** REQUIREMENT **
Go to the line that contains "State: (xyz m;" and extract it along with every line after it, exactly, through the end of the data below.

** GIVEN MATERIAL **
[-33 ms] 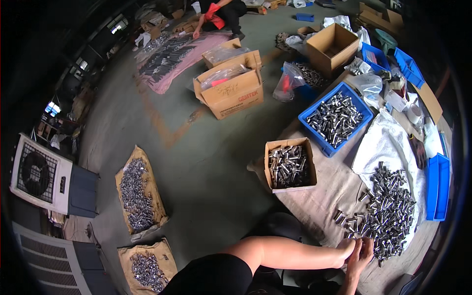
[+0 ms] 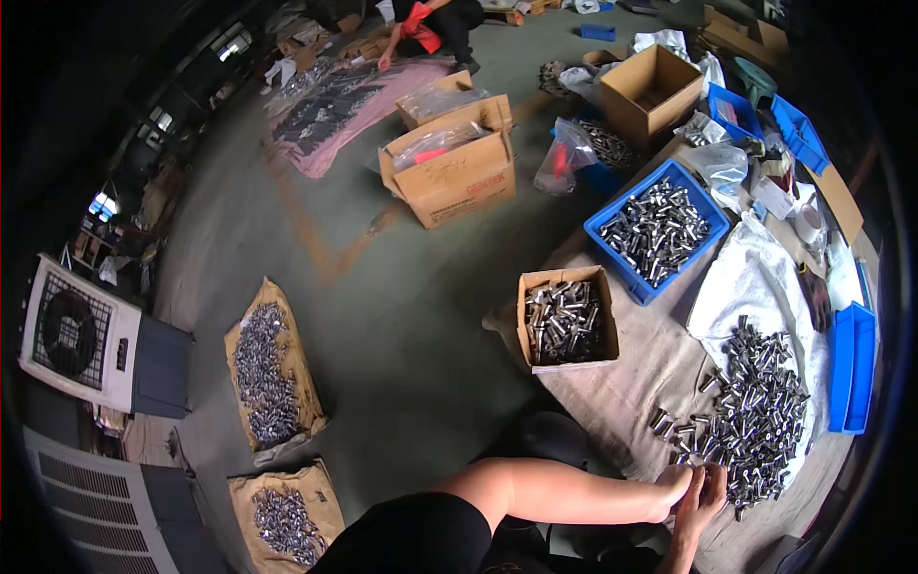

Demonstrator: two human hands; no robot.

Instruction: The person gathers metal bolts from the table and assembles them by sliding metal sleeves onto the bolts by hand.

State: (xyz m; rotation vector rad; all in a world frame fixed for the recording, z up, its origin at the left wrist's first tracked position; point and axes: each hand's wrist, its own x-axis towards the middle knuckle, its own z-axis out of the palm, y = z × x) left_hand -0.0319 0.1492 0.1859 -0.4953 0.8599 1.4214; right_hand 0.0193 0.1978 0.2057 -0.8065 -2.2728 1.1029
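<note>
At the lower right, my left hand (image 2: 675, 483) and my right hand (image 2: 706, 496) meet at the near left edge of a heap of shiny metal cylindrical parts (image 2: 755, 416). The fingers of both are closed and close together. Whatever lies between them is hidden or too small to name. The heap spreads over a white woven sheet (image 2: 741, 277) and a beige cloth (image 2: 612, 407). Beyond my left forearm stands an open cardboard box (image 2: 569, 366) of similar parts. Behind it sits a blue plastic bin (image 2: 639, 290), also filled with them.
Two brown sheets (image 2: 311, 421) on the left carry small metal parts. A white fan unit (image 2: 113, 340) stands farther left. Large cardboard cartons (image 2: 449, 191) are at the back, where another person (image 2: 449, 24) handles a red cloth. Blue trays (image 2: 849, 368) line the right.
The whole view has shifted very slightly. My two hands stay together at the edge of the heap, with no clear change in their grip.
</note>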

** SOLUTION BELOW **
State: (xyz m; rotation vector rad; all in a world frame fixed for the recording, z up, its origin at the left wrist's first tracked position; point and axes: each hand's wrist, its own x-axis towards the middle knuckle, its own z-axis out of the palm, y = z × x) left_hand -0.0319 0.1492 0.1859 -0.4953 0.8599 1.4214; right_hand 0.0193 0.1978 0.2057 -0.8065 -2.2728 1.1029
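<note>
At the lower right, my left hand (image 2: 675, 483) and my right hand (image 2: 706, 496) meet at the near left edge of a heap of shiny metal cylindrical parts (image 2: 755, 416). The fingers of both are closed and close together. Whatever lies between them is hidden or too small to name. The heap spreads over a white woven sheet (image 2: 741, 277) and a beige cloth (image 2: 612, 407). Beyond my left forearm stands an open cardboard box (image 2: 569, 366) of similar parts. Behind it sits a blue plastic bin (image 2: 639, 290), also filled with them.
Two brown sheets (image 2: 311, 421) on the left carry small metal parts. A white fan unit (image 2: 113, 340) stands farther left. Large cardboard cartons (image 2: 449, 191) are at the back, where another person (image 2: 449, 24) handles a red cloth. Blue trays (image 2: 849, 368) line the right.
The whole view has shifted very slightly. My two hands stay together at the edge of the heap, with no clear change in their grip.
</note>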

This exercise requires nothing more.